Development and implementation of a beam theory model for shape memory polymers

Abstract In this paper we focus on the development of a beam theory for a small strain continuum model of thermoviscoelastic shape memory polymers (SMP). Rather than a history integral model that is common for viscoelastic materials, a thermodynamically based state evolution model developed by Ghosh and Srinivasa (2011a) is used as the basis for the beam model based on the Euler–Bernoulli beam theory. An example of a three-point bend test is simulated using the beam theory model. The numerical solution is implemented by using an operator split technique that utilizes an elastic predictor and dissipative corrector. The key idea is that the elastic predictor is based on the solution to a beam theory boundary value problem while the dissipative corrector is entirely local (and hence can be parallelized) and is applied by considering the beam as a two or three dimensional body.

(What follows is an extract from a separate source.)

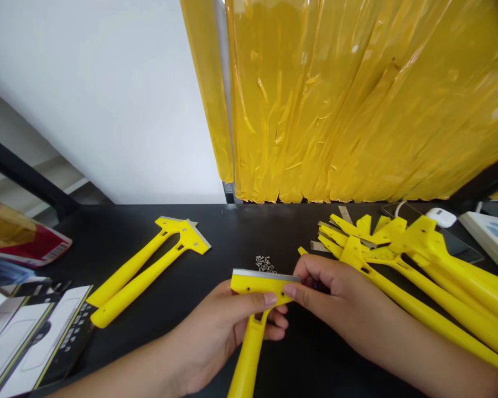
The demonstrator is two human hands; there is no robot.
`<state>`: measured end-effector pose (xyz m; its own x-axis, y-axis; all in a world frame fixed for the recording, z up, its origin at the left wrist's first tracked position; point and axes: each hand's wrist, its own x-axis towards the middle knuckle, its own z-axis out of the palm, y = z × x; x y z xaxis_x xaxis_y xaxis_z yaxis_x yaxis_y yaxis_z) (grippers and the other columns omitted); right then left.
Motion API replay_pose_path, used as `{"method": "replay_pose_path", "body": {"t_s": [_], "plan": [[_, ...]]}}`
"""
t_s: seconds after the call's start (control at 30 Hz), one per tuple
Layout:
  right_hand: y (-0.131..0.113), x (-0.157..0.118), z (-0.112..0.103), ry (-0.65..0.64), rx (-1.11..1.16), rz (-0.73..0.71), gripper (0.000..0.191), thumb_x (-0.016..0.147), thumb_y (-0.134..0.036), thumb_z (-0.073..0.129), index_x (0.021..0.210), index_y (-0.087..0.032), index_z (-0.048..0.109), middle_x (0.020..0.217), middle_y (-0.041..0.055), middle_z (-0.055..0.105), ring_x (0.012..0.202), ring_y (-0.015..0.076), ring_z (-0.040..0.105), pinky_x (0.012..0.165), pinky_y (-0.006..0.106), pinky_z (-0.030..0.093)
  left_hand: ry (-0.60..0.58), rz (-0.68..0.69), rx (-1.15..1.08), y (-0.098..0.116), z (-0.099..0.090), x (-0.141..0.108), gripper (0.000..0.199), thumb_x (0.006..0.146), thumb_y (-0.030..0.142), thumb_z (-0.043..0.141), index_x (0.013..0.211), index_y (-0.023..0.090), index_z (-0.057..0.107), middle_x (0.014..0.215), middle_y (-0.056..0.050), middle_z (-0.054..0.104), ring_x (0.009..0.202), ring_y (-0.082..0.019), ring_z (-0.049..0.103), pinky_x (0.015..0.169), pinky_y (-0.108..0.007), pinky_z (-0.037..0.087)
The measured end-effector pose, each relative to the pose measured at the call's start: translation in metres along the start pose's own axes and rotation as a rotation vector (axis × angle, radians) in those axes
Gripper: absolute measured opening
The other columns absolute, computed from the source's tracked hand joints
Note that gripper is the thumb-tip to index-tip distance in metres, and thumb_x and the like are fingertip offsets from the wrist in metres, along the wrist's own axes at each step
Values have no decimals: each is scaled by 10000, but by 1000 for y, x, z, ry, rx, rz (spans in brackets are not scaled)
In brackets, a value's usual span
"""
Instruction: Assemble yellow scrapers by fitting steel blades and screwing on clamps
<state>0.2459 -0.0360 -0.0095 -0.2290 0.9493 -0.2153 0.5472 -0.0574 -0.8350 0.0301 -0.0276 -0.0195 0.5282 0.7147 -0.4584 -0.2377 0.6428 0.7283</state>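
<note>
Near the front middle, my left hand (236,318) is closed round the head of a yellow scraper (259,287), whose handle points down toward me. A grey metal blade (269,275) lies along the head's top edge. With thumb and fingers, my right hand (323,284) pinches the right end of the head and blade. Two dark holes show in the head. Just behind it lies a small pile of screws (265,263). On the left rest two yellow scrapers (136,284) with blades and screws in their heads.
Several yellow scraper handles (415,282) are heaped at the right of the black table (249,226). Printed cards (45,342) and a red package (25,237) stand at the left. A white earbud case (440,217) is at the back right, before yellow plastic sheeting (315,110).
</note>
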Motion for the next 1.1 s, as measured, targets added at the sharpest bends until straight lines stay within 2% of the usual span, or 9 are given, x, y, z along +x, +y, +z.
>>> {"method": "replay_pose_path", "body": {"t_s": [0.17,0.27,0.37,0.47,0.57,0.63,0.83,1.1], "plan": [[0,-1,1,9,-6,-8,252,982,-435,609,812,-250,605,789,-12,649,755,180,581,662,308,415,11,32,63,-4,1,-1,190,883,275,789,971,108,815,839,-90,746,736,-176,708,709,-277,613],[2,2,-1,60,-46,-55,270,1014,-473,573,860,-260,631,809,-9,666,770,181,606,687,309,435,74,41,101,-6,0,-2,240,909,342,744,887,108,793,649,-48,681,563,-127,619,570,-219,530],[8,5,-3,115,-193,-96,243,1033,-481,545,982,-274,662,828,1,692,770,191,645,675,309,454,136,102,115,-5,-1,-2,284,936,369,683,850,113,770,499,-1,577,440,-83,482,477,-179,389],[15,6,1,115,-385,-178,139,1019,-364,575,1090,-283,663,886,1,725,771,188,679,669,301,470,180,170,124,-2,-2,0,302,944,362,651,832,107,767,485,5,550,431,-71,434,471,-178,327],[20,7,9,83,-472,-270,185,999,-241,565,1158,-275,654,1030,28,746,870,209,709,752,323,493,215,202,140,-1,-2,1,318,937,366,650,810,100,770,491,3,540,440,-74,418,471,-189,315],[21,9,13,62,-514,-312,204,1008,-211,528,1163,-259,652,1053,46,740,892,220,715,774,335,499,225,204,142,-2,-2,1,315,932,369,657,806,102,768,497,5,539,442,-76,418,473,-193,314],[23,18,19,57,-627,-372,270,1023,-161,448,1146,-244,673,942,48,699,814,214,704,681,309,453,207,196,128,-5,-2,2,294,941,360,658,795,123,753,517,4,564,456,-82,454,485,-195,333],[25,22,23,88,-664,-356,191,1029,-185,459,978,-203,642,906,52,690,744,218,696,616,314,396,241,192,142,-6,1,1,254,916,350,682,797,133,739,517,1,584,449,-100,482,476,-207,361]]}}
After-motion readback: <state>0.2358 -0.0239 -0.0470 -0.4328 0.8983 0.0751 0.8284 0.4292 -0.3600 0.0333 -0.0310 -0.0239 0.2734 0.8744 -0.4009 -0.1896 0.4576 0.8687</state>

This enables a very rapid solution of the problem yet maintaining fidelity of the distribution of inelastic strains across the cross-section. A displacement based convergence criterion is used in each time step. This algorithm is validated by using a three-point bending experiment for three different material cases: elastic, plastic and thermoplastic response. Time step convergence and mesh density convergence studies are carried out for the thermoviscoelastic FEM model. Finally, we implement and study this model for a SMP beam undergoing three-point bending strain recovery and stress recovery thermomechanical loading.